Railroads shouldn't wait for the deadline to complete their work on PTC, said Sarah Feinberg, head of the railroad administration.
"Every day that passes without PTC, we risk adding another preventable accident to a list that is already too long," she said in a statement.

So far, PTC is in operation on nine percent of freight route miles and 22 percent of passenger train miles, the report said.

Freight railroads have equipped 34 percent of their locomotives, installed 73 percent of their radio towers and completed 11 percent of their track segments. Passenger railroads have equipped 29 percent of their locomotives, installed 46 percent of their radio towers, and completed 12 percent of their track segments.

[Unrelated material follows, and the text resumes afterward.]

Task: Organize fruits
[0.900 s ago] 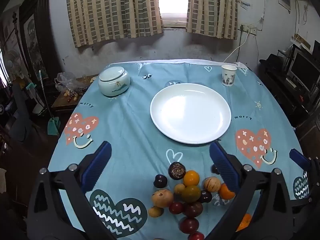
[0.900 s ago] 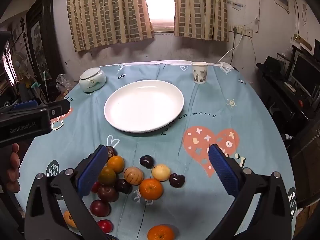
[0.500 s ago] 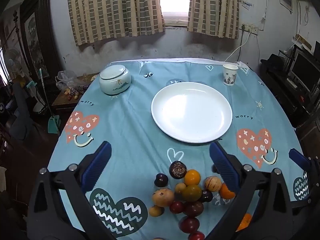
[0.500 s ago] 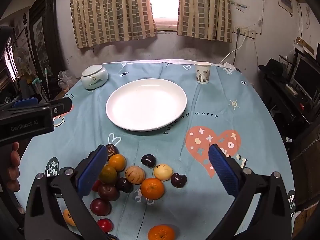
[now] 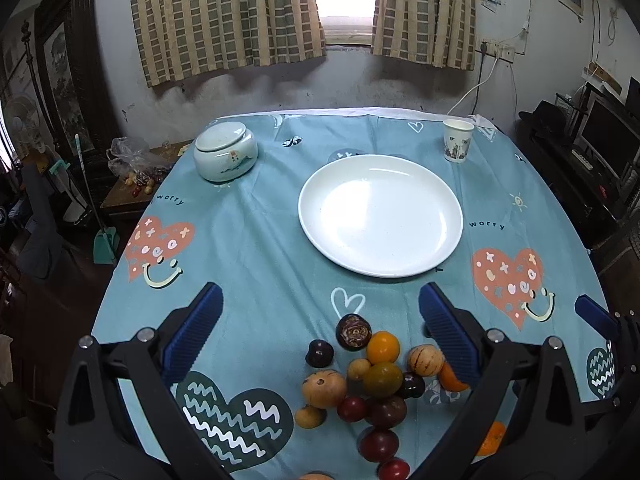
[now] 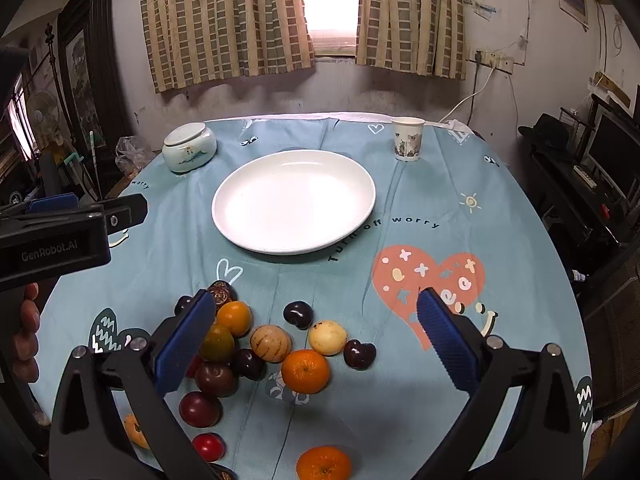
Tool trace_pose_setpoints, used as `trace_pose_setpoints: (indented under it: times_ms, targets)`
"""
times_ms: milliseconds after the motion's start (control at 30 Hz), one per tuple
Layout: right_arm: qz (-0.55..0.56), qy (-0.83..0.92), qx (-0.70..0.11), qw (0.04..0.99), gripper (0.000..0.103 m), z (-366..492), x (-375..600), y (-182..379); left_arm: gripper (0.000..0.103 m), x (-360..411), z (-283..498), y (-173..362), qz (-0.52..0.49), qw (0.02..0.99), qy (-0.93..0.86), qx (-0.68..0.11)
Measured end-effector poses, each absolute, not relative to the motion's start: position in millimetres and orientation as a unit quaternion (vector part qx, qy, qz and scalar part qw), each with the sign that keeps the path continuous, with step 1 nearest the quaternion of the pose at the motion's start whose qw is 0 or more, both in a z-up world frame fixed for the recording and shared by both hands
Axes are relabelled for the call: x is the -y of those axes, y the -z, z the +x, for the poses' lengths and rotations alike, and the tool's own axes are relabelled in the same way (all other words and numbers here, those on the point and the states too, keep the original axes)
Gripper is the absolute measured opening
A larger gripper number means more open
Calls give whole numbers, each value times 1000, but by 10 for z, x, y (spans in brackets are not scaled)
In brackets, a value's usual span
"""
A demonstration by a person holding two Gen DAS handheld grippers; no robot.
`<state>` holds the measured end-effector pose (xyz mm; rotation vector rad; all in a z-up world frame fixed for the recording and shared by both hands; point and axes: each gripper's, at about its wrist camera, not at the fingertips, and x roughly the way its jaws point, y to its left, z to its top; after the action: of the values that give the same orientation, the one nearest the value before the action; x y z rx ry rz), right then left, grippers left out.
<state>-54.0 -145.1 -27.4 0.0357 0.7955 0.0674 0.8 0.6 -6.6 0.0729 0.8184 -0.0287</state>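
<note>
A heap of small fruits (image 5: 372,376) lies on the near part of the blue tablecloth: oranges, dark plums, red cherry tomatoes, a striped melon-like fruit. It also shows in the right wrist view (image 6: 272,344), with an orange (image 6: 306,371) at the middle. An empty white plate (image 5: 380,214) sits beyond the heap; it also shows in the right wrist view (image 6: 294,200). My left gripper (image 5: 320,320) is open and empty above the heap's left side. My right gripper (image 6: 312,320) is open and empty above the heap. The left gripper's body (image 6: 60,236) shows at the left of the right wrist view.
A lidded white ceramic jar (image 5: 225,151) stands at the far left of the table and a paper cup (image 5: 457,140) at the far right. A low side table with a bag of fruit (image 5: 136,168) stands left of the table. Dark furniture (image 5: 592,168) stands to the right.
Both grippers have drifted slightly; the right one has pulled back a little, so the heap sits slightly farther ahead. Both stay open. No fruit has moved.
</note>
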Motion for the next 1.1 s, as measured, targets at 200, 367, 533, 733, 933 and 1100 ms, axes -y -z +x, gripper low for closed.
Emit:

But progress varies considerably by railroad. For example, BNSF has equipped 4,309 of its 5,000 locomotives, but Union Pacific has equipped only 13 of its 5,656 locomotives.

The Southeastern Pennsylvania Transportation Authority, which operates commuter trains in the Philadelphia region, has equipped all its locomotives, installed all its radio towers and completed all its track segments. But nearby New Jersey Transit Rail, which carries an average of 308,000 passengers on weekdays, hasn't equipped any locomotives, installed any radio towers or completed any track segments.

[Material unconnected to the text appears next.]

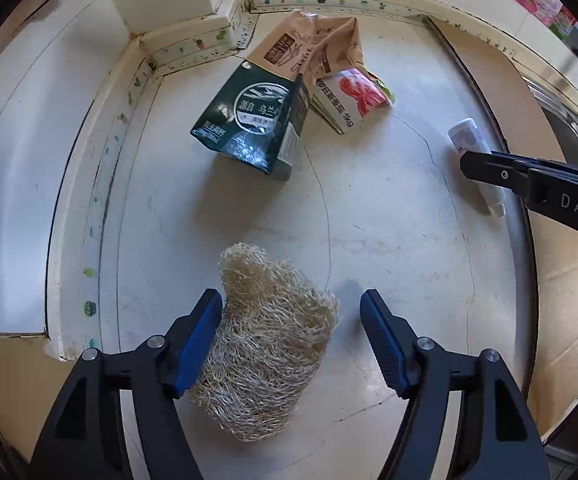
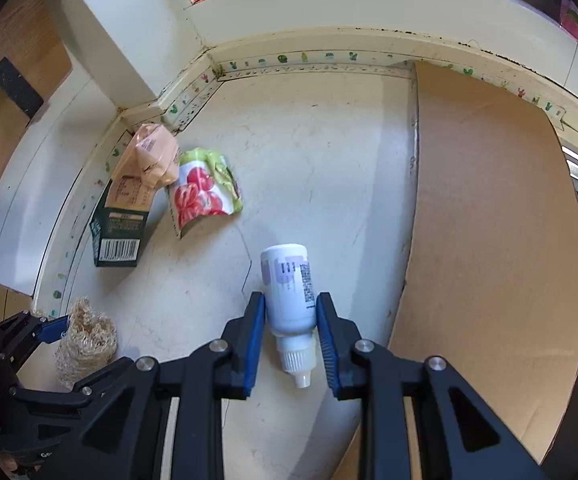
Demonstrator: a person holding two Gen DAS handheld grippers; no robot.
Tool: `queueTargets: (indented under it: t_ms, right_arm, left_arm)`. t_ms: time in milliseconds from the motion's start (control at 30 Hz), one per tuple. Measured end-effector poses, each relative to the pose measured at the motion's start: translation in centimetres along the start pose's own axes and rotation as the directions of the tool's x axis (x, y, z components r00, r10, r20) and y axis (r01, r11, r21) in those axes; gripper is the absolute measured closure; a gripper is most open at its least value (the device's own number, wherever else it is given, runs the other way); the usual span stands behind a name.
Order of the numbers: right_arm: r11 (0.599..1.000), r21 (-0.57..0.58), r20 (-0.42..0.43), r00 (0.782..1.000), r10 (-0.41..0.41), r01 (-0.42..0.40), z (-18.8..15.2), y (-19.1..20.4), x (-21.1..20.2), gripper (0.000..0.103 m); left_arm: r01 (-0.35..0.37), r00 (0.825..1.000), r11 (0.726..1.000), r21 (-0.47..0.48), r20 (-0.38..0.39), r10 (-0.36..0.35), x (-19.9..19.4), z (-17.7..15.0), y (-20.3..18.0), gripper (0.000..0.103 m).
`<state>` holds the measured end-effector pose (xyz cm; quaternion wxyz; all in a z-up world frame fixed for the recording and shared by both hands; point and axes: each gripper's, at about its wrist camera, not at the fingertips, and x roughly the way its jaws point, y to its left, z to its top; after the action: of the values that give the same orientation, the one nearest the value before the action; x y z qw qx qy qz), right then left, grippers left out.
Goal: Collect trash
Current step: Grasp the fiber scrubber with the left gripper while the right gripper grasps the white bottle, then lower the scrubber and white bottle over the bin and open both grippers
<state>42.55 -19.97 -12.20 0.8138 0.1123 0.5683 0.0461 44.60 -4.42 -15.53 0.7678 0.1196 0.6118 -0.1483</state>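
On the pale, scratched counter (image 1: pixel 389 208) we see a brown cardboard sheet (image 2: pixel 489 264) covering its right side, running up to the wall strip printed with small green cactus figures. Near the back corner lies a heap of flattened packaging: a dark green carton (image 1: pixel 249 120) with white Chinese characters, its barcode visible in the right wrist view; a tan paper bag (image 1: pixel 309 44) leaning over it, its print too small for us to read; and a red-and-white pouch (image 1: pixel 353 96) marked "1kg", touching the bag's lower edge.

Closer to us, our left gripper (image 1: pixel 291 340) stands with its jaws wide apart around a straw-coloured loofah scrubber (image 1: pixel 265 344); the left blue pad touches the scrubber, the right one is clear of it.

Our right gripper (image 2: pixel 291 344), lettered "DAS" on its side in the left wrist view, has its pads drawn in close on both sides of a small white bottle (image 2: pixel 291 292) lying on the counter beside the cardboard's edge, nozzle toward the camera. We cannot tell whether they press it. Its label text is illegible.
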Motion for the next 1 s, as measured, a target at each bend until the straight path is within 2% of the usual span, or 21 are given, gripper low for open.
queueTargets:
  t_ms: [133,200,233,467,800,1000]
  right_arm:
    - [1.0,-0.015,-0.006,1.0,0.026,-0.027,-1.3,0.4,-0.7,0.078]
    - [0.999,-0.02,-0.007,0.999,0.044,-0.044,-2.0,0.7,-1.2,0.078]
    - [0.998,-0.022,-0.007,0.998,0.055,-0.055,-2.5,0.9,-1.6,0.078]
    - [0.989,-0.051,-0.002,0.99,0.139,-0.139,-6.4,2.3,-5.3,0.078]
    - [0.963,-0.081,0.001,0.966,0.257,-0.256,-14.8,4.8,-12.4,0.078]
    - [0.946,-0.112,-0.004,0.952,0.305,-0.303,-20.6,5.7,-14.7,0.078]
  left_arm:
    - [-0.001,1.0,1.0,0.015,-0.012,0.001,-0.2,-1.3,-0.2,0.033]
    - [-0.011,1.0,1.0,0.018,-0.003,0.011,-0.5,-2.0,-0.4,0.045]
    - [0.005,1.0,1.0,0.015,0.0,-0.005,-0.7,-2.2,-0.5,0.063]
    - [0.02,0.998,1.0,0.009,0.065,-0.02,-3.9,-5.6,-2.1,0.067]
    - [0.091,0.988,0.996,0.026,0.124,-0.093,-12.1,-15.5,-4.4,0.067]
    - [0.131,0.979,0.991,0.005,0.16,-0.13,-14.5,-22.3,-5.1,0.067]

The report also gave zeros in each of those categories to New York's largest commuter railroads, the Metro-North and the Long Island railroads, which each carry about 300,000 passengers on weekdays.

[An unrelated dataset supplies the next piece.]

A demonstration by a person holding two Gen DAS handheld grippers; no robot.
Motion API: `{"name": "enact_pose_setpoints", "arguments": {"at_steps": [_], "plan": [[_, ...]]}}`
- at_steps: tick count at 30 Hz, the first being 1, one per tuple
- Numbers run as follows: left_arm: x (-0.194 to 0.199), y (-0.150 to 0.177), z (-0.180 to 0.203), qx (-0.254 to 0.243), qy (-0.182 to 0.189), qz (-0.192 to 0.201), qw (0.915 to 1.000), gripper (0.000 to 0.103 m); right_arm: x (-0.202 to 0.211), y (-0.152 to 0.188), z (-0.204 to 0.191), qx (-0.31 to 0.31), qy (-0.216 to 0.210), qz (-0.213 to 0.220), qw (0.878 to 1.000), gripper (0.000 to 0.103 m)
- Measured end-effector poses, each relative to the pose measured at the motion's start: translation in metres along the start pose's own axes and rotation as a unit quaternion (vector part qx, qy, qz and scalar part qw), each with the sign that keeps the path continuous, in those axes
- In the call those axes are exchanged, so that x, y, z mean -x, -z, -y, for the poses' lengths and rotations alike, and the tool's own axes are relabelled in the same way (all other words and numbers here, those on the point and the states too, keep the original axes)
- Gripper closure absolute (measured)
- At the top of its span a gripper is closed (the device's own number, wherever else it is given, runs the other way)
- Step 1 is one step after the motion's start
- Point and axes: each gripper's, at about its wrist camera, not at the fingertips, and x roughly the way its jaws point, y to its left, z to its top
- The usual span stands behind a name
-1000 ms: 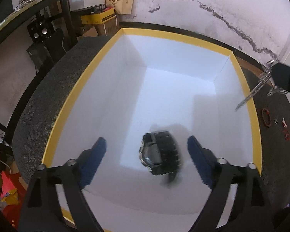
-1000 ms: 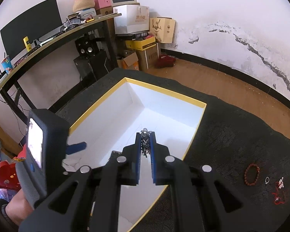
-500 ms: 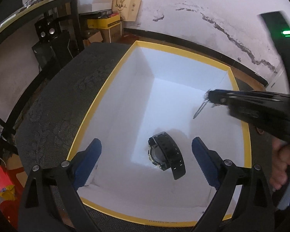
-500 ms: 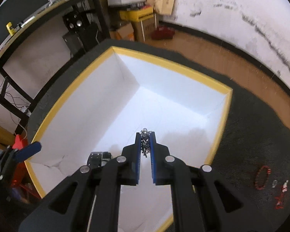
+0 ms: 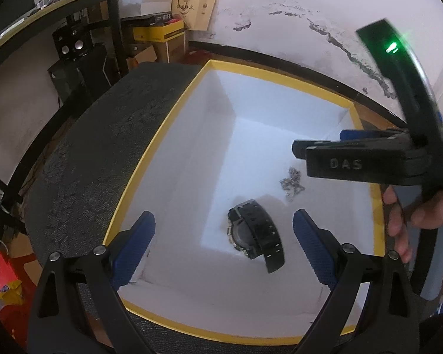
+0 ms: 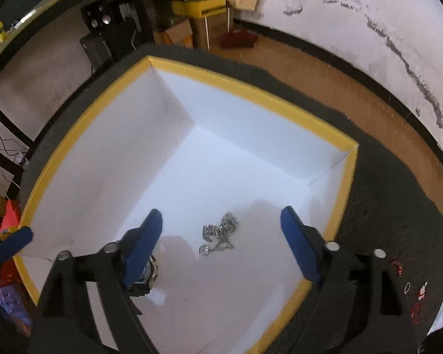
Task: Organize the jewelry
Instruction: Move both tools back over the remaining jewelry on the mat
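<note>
Right wrist view shows the right gripper [image 6: 221, 221] spread wide above the silver chain necklace [image 6: 220, 233], which lies loose beside the black wristwatch [image 5: 255, 233] in the yellow-rimmed white box [image 6: 251, 94] for storage, while the left gripper [image 5: 223, 230] hangs released too.

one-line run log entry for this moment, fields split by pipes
left gripper: open, over watch | right gripper: open, above silver chain | both items on box floor

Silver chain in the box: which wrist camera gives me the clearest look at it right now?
The right wrist view: the silver chain lies unobstructed on the white box floor, centred between the open jaws. The left wrist view shows it smaller, beyond the black watch, just below the right gripper's body.
</note>
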Motion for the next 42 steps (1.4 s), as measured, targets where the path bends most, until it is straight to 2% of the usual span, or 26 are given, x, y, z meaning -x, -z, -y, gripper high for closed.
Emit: {"name": "enact_pose_setpoints", "arguments": {"at_steps": [2, 4, 8, 10, 12, 14, 16, 18, 20, 23, 28, 31, 42], "plan": [[0.002, 0.000, 0.005, -0.003, 0.004, 0.003, 1.0000, 0.011, 0.014, 0.000, 0.002, 0.002, -0.005, 0.011, 1.000, 0.022], [0.003, -0.001, 0.012, -0.009, 0.007, 0.005, 0.9999, 0.011, 0.029, 0.002, 0.008, 0.000, -0.010, 0.022, 1.000, 0.006], [0.005, -0.003, 0.033, -0.019, 0.016, 0.012, 0.9996, 0.010, 0.067, 0.022, 0.029, -0.011, -0.016, 0.038, 0.999, 0.006], [0.009, -0.005, 0.046, -0.026, 0.026, 0.022, 0.9991, 0.009, 0.094, 0.037, 0.047, -0.031, -0.011, 0.076, 0.997, 0.006], [0.013, -0.007, 0.063, -0.036, 0.030, 0.035, 0.9983, 0.008, 0.131, 0.059, 0.073, -0.058, 0.003, 0.131, 0.990, 0.006], [0.017, -0.007, 0.081, -0.044, 0.042, 0.048, 0.9970, 0.008, 0.161, 0.087, 0.107, -0.092, 0.026, 0.179, 0.979, 0.006], [0.021, -0.006, 0.108, -0.059, 0.062, 0.060, 0.9945, 0.008, 0.176, 0.116, 0.138, -0.117, 0.053, 0.205, 0.970, 0.006], [0.023, -0.003, 0.135, -0.074, 0.075, 0.068, 0.9921, 0.006, 0.176, 0.151, 0.180, -0.159, 0.093, 0.194, 0.964, 0.006], [0.021, 0.001, 0.162, -0.090, 0.088, 0.069, 0.9896, 0.006, 0.163, 0.179, 0.219, -0.189, 0.135, 0.155, 0.960, 0.006], [0.009, 0.010, 0.215, -0.127, 0.104, 0.057, 0.9848, 0.006, 0.154, 0.218, 0.262, -0.227, 0.168, 0.124, 0.951, 0.006], [-0.010, 0.024, 0.273, -0.143, 0.135, 0.038, 0.9798, 0.006, 0.155, 0.258, 0.311, -0.264, 0.169, 0.123, 0.942, 0.006], [-0.024, 0.029, 0.301, -0.142, 0.122, 0.035, 0.9817, 0.006, 0.154, 0.275, 0.329, -0.286, 0.148, 0.120, 0.939, 0.006], [-0.066, 0.034, 0.349, -0.170, 0.097, 0.014, 0.9806, 0.006, 0.154, 0.296, 0.353, -0.281, 0.155, 0.118, 0.940, 0.006]]}}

In 2013, a speeding Metro-North train derailed while going around a curve in the Bronx. Four people were killed and more than 60 injured. The National Transportation Safety Board said the accident could have been prevented if PTC had been in operation.

The report is based on information supplied by the railroads.
The report "is an overall summary that does not convey the progress we have achieved," said Nancy Snyder, a spokeswoman for New Jersey Transit. She noted that the railroad has acquired spectrum rights, equipped four "prototype vehicles" for testing and installed five antennas in a demonstration area, among other actions.

Beth DeFalco, a spokeswoman for the Metro-North and Long Island railroads, said the railroads have done extensive work on PTC and hope to see benefits from the technology as soon as next year.
The NTSB has urged railroads to install positive train control or earlier train control technologies for more than four decades. The board says that over that time it has investigated at least 145 PTC-preventable accidents in which about 300 people were killed and 6,700 injured.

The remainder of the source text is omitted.